Using botulinum toxin has been a mainstay of my oculoplastic skills over the last 20 years. Botulinum toxin was first introduced for treating double vision into the eye muscles which move the eyes. After that, it was used for the eyelid, and facial spasm, particularly when there was a disease on the front of the eye called the cornea, and it was necessary to drop the upper eyelid. This was called a Botox protective ptosis.
We then got rather waylaid into thinking of Botox as being purely aesthetic. From about 1995 onwards, it has been used as an aesthetic treatment for eradicating horizontal lines in the glabella, getting rid of horizontal forehead lines, treating crow’s feet, etc. It is also extremely useful as a Botox brow lift.
The use of Botox in the periorbital area rejuvenates and opens up the eyes medically, instead of the requirement of surgery. Although it has to be repeated every three to four months, patients are very willing to come back and have this repeated treatment. It incidentally also gets rid of headaches and makes them feel a lot more relaxed. A winning situation.
Usually, when I do a Botox brow lift, I first assess the patient at the consultation. We spend about 20 to 30 minutes discussing what their concerns are and then examining them. We take photographic documentation.
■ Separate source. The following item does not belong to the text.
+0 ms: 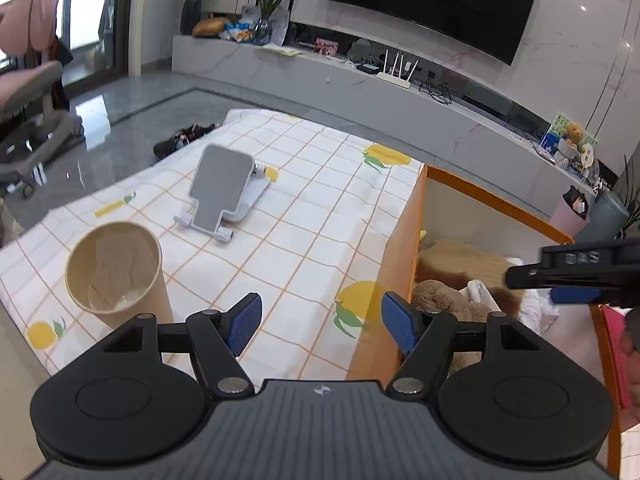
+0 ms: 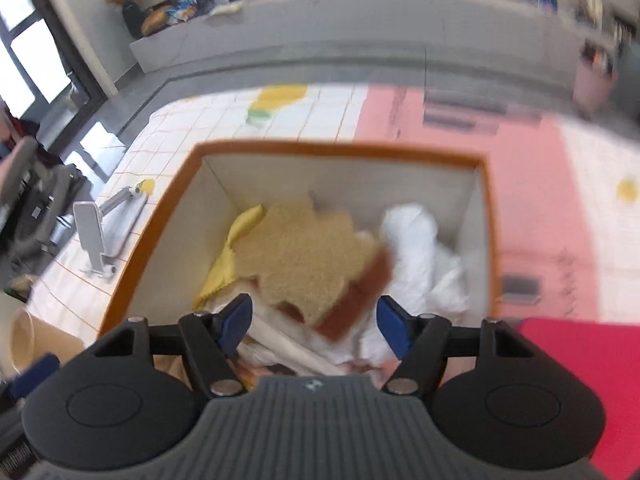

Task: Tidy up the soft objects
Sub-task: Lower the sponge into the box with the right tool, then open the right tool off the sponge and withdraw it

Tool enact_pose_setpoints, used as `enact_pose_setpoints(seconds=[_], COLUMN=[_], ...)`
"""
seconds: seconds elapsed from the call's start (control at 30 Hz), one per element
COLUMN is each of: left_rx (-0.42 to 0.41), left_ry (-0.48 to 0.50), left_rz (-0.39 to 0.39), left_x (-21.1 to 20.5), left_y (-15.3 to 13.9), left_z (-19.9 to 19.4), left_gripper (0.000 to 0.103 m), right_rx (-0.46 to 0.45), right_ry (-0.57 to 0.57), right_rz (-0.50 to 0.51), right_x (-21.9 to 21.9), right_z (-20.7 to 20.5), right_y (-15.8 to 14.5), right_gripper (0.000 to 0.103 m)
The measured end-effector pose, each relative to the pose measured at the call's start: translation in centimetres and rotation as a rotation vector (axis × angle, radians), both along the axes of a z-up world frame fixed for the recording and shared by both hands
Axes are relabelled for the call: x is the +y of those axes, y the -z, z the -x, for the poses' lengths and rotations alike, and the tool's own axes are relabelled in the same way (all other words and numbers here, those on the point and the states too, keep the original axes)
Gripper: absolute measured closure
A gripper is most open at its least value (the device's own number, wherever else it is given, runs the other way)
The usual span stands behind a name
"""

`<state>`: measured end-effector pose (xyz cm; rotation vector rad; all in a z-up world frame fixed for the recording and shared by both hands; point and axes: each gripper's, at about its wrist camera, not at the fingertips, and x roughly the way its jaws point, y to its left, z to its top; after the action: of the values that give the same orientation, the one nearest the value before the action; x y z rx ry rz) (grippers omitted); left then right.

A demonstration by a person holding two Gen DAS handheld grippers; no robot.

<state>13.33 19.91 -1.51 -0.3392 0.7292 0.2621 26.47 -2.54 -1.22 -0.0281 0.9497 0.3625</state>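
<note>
Orange-rimmed box at frame centre, fuzzy tan bread-shaped plush lying inside beside crumpled white plastic, right gripper fingers spread, gripping nothing, left gripper fingers wide, empty, over checked cloth surface.

Right wrist view is smeared throughout: the far counter and its clutter cannot be made out. The toast-shaped plush in the orange-rimmed box is blurred at its edges, hiding the items beneath. The paper cup is cut off by the frame edge.

In the left wrist view the box wall conceals most of the contents.
</note>
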Motion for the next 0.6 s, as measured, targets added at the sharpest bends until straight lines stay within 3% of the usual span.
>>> enact_pose_setpoints(seconds=[0.03,0.07,0.1,0.13,0.27,0.33,0.47,0.6], left_rx=[0.004,0.009,0.013,0.016,0.016,0.018,0.037,0.041], left_ry=[-0.002,-0.005,-0.006,-0.007,-0.003,0.000,0.000,-0.010], left_rz=[0.004,0.004,-0.001,-0.009,-0.025,-0.017,0.013,0.052], left_x=[0.0,0.0,-0.1,-0.2,-0.5,-0.3,0.1,0.4], left_y=[0.0,0.1,0.1,0.1,0.0,0.1,0.5,0.7], left_z=[0.0,0.0,0.0,0.0,0.0,0.1,-0.1,0.1], left_gripper=[0.022,0.022,0.022,0.022,0.022,0.022,0.022,0.024], right_rx=[-0.046,-0.089,-0.120,-0.125,-0.063,-0.061,0.029,0.034], right_ry=[-0.006,-0.015,-0.029,-0.045,-0.043,-0.048,-0.022,-0.019], right_rz=[0.011,0.020,0.034,0.048,-0.014,0.001,0.014,0.084], right_x=[-0.3,-0.9,-1.2,-1.2,-1.2,-0.4,0.9,1.8], right_z=[0.5,0.8,0.9,0.7,-1.3,-1.8,-3.0,-3.3], right_y=[-0.5,-1.1,-1.6,-1.9,-1.4,-1.0,1.0,3.1], right_gripper=[0.035,0.051,0.070,0.103,0.103,0.103,0.103,0.103])
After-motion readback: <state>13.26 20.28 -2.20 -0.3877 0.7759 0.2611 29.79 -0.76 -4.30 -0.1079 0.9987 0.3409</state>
I examine all the muscles around the eyes looking at which ones close and which ones lift, which ones open and which ones depress. I then get a good idea of the individual strength of each muscle for that patient, and we look particularly for the asymmetries of the brow and low brows particularly laterally.
To lift the medial brow, I do glabellar injections, correcting against Mr Spock or Mephisto appearance by doing a couple of extra small injections on the upper outer forehead. Then to lift the lateral brow, I inject into the lateral orbicularis a little bit beyond the lateral eyebrow, so there is no risk to the eyelid of dropping (ptosis). This stops the strong eyebrow depressors, called the orbital orbicularis, from pulling the lateral brow down and allows the frontalis muscle to lift up the brows gently. If needed, I do then very tiny injections on the forehead and the crow’s feet adjusting my doses in each spot to maximise the muscles that we want to work and minimise the muscles that we want to work less.
If you are developing a brow ptosis and this is giving you headaches, making the eyelids feel heavy, it may well be that you do not require surgery, but you would benefit from a Botox brow lift.